The son of a doctor and the grandson of Henry Detwiller, one of the first homeopathic physicians in the United States, Frederick Detwiller expressed an early interest in art and won a school drawing contest at the age of eleven. At the urging of his father, however, Detwiller originally pursued a career in law. It wasn’t until 1908, when he was twenty-six,  that he turned his attention professionally to art. He studied architectural design and painting at Columbia University before advancing his education in Europe. At the start of World War I, in 1914, he returned to the United States and established a studio in New York City, where he joined several artists’ associations including the Salmagundi Club, Society of Independent Artists, and The Artists’ Fellowship, Inc., an organization dedicated to aiding artists unable to work, and began exhibiting his work in solo and group shows. Detwiller’s art focuses on architecture (the New York City skyline in particular) as well as scenes from New England fishing villages and seascapes—the artist lived in Noank, CT, from 1917–1921 and made frequent visits to New Harbor, ME.

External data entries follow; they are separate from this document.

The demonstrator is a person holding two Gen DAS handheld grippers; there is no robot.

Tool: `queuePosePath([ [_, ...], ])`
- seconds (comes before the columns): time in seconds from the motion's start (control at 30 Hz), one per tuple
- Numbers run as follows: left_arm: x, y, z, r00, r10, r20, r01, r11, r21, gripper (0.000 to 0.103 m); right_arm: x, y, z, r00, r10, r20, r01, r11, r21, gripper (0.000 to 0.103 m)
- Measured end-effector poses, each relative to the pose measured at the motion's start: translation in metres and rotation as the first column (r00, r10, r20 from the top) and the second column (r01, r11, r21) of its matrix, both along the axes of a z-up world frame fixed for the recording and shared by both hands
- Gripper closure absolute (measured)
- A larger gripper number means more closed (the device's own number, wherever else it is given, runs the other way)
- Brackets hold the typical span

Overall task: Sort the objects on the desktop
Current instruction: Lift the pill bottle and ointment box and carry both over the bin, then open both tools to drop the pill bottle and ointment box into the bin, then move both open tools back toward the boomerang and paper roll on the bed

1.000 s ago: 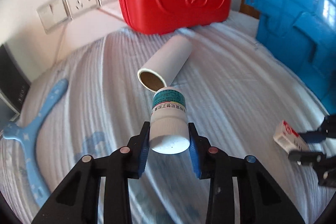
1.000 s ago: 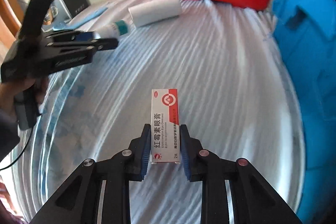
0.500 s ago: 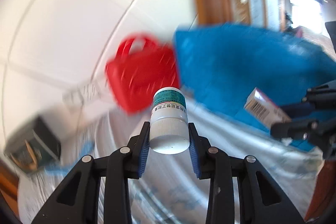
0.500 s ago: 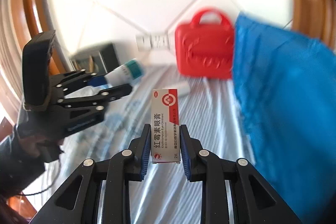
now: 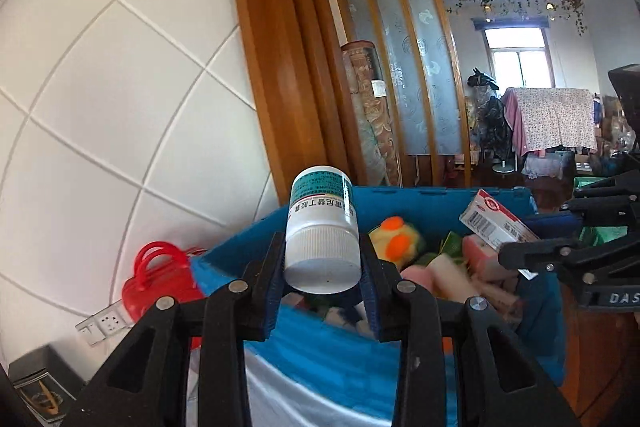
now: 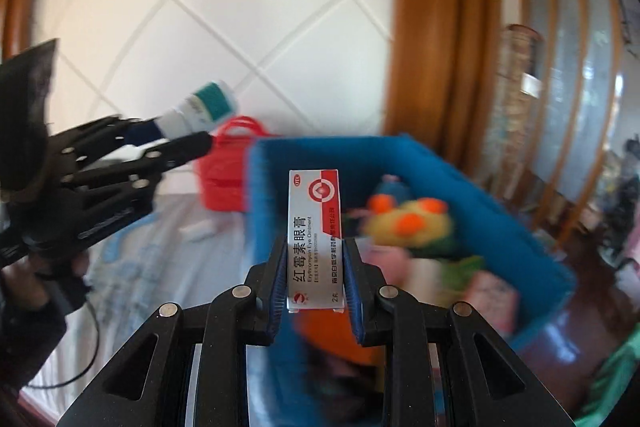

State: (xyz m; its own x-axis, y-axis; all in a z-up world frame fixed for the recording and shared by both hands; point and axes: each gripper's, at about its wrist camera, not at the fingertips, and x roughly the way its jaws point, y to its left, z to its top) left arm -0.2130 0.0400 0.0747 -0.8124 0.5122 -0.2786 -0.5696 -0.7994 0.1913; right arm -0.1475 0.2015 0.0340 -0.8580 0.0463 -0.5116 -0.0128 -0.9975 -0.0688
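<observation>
I am clamping my left gripper (image 5: 322, 269) on a white pill bottle (image 5: 322, 227) by its cap, base tilted away toward twelve o'clock. My right gripper (image 6: 314, 267) is pinching a red-and-white ointment box (image 6: 315, 227) upright between its pads. Both are hanging above the blue bin (image 6: 460, 179); in the right wrist view the bin is sitting from twelve to four o'clock, holding a yellow plush toy (image 6: 408, 223) and what seem to be other soft things, blurred. A red case (image 5: 160, 279) is standing at nine o'clock of the bottle in the left view.
</observation>
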Motion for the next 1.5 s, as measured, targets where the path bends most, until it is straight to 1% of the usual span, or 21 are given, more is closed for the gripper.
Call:
queuePosePath([
  [0.13, -0.008, 0.054, 0.001, 0.999, 0.013, 0.03, -0.012, 1.0, -0.026, 0.069, -0.018, 0.058, 0.0, 0.996, -0.086, 0.023, 0.086, 0.996, 0.004, 0.077],
  [0.17, -0.011, 0.064, 0.001, 0.999, 0.021, 0.034, -0.02, 0.999, -0.037, 0.069, -0.018, 0.066, 0.0, 0.995, -0.094, 0.027, 0.094, 0.996, 0.003, 0.077],
  [0.3, -0.017, 0.093, 0.003, 0.998, 0.056, 0.041, -0.053, 0.996, -0.072, 0.07, -0.028, 0.098, -0.001, 0.99, -0.137, 0.037, 0.138, 0.99, -0.005, 0.077],
  [0.37, -0.021, 0.101, 0.006, 0.996, 0.075, 0.048, -0.072, 0.995, -0.075, 0.069, -0.025, 0.107, -0.005, 0.988, -0.15, 0.039, 0.151, 0.988, -0.017, 0.077],
  [0.4, -0.021, 0.106, 0.007, 0.995, 0.088, 0.054, -0.084, 0.993, -0.078, 0.069, -0.03, 0.112, -0.007, 0.986, -0.157, 0.047, 0.158, 0.987, -0.02, 0.077],
  [0.43, -0.021, 0.111, 0.008, 0.993, 0.102, 0.059, -0.097, 0.991, -0.087, 0.066, -0.037, 0.118, -0.009, 0.984, -0.169, 0.057, 0.17, 0.985, -0.027, 0.077],
  [0.47, -0.023, 0.114, 0.008, 0.991, 0.12, 0.057, -0.114, 0.989, -0.093, 0.061, -0.041, 0.123, -0.01, 0.982, -0.181, 0.059, 0.184, 0.982, -0.036, 0.07],
  [0.5, -0.024, 0.118, 0.008, 0.988, 0.148, 0.048, -0.143, 0.984, -0.103, 0.042, -0.044, 0.128, -0.009, 0.979, -0.197, 0.06, 0.2, 0.979, -0.045, 0.047],
  [0.53, -0.02, 0.124, 0.009, 0.983, 0.185, 0.023, -0.181, 0.976, -0.12, 0.016, -0.046, 0.132, -0.008, 0.977, -0.205, 0.055, 0.207, 0.977, -0.046, 0.032],
  [0.57, -0.019, 0.127, 0.009, 0.977, 0.211, -0.012, -0.211, 0.969, -0.127, 0.007, -0.043, 0.132, -0.008, 0.976, -0.211, 0.046, 0.212, 0.976, -0.039, 0.006],
  [0.6, -0.014, 0.128, 0.011, 0.968, 0.244, -0.066, -0.25, 0.961, -0.122, 0.002, -0.04, 0.13, -0.006, 0.975, -0.22, 0.025, 0.221, 0.975, -0.021, 0.003],
  [0.67, -0.008, 0.128, 0.014, 0.963, 0.254, -0.088, -0.263, 0.959, -0.104, 0.002, -0.037, 0.128, -0.003, 0.976, -0.219, 0.011, 0.219, 0.976, -0.006, 0.003],
  [0.8, -0.002, 0.126, 0.013, 0.958, 0.276, -0.082, -0.283, 0.954, -0.095, 0.001, -0.026, 0.125, 0.001, 0.98, -0.197, -0.004, 0.197, 0.98, -0.01, 0.003],
  [1.13, 0.021, 0.115, 0.011, 0.94, 0.323, -0.112, -0.334, 0.937, -0.099, 0.001, 0.001, 0.115, 0.003, 0.99, -0.14, -0.025, 0.139, 0.989, -0.05, 0.001],
  [1.5, 0.031, 0.089, 0.011, 0.92, 0.377, -0.109, -0.387, 0.918, -0.086, 0.001, 0.006, 0.089, 0.008, 0.997, -0.072, -0.04, 0.07, 0.996, -0.055, 0.001],
])
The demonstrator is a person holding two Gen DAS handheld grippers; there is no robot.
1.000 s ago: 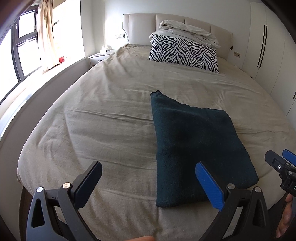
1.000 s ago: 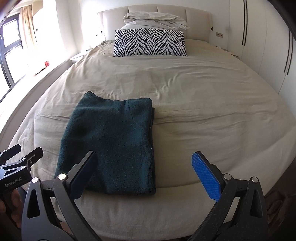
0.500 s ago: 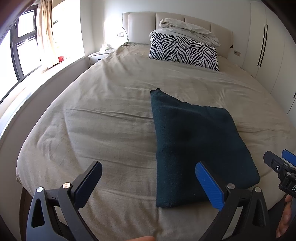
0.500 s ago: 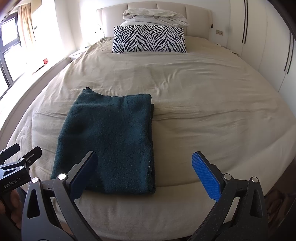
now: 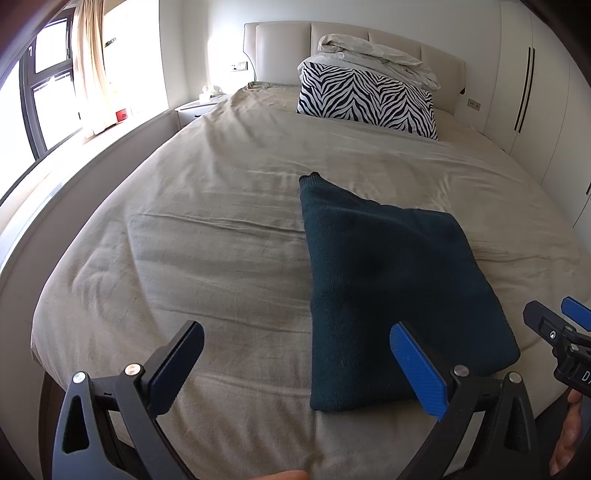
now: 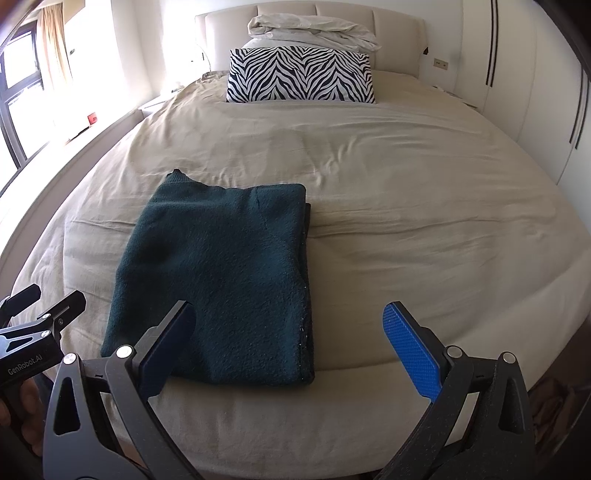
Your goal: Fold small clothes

Detwiller’s connections to Gallup and/or New Mexico are unknown. His archives, located at Skillman Library at Lafayette College, include his writings (speeches, articles, letters) on topics such as the need for increased public support for the arts, opposition to juried exhibitions, wrongful taxation of artists, and advocacy for the preservation for Native American art. Perhaps a combination of his progressive views on arts policy and his interest in Native art prompted him to heed fellow East Coast artist Albert Lorey Groll’s call for support of a potential museum in Gallup during the New Deal.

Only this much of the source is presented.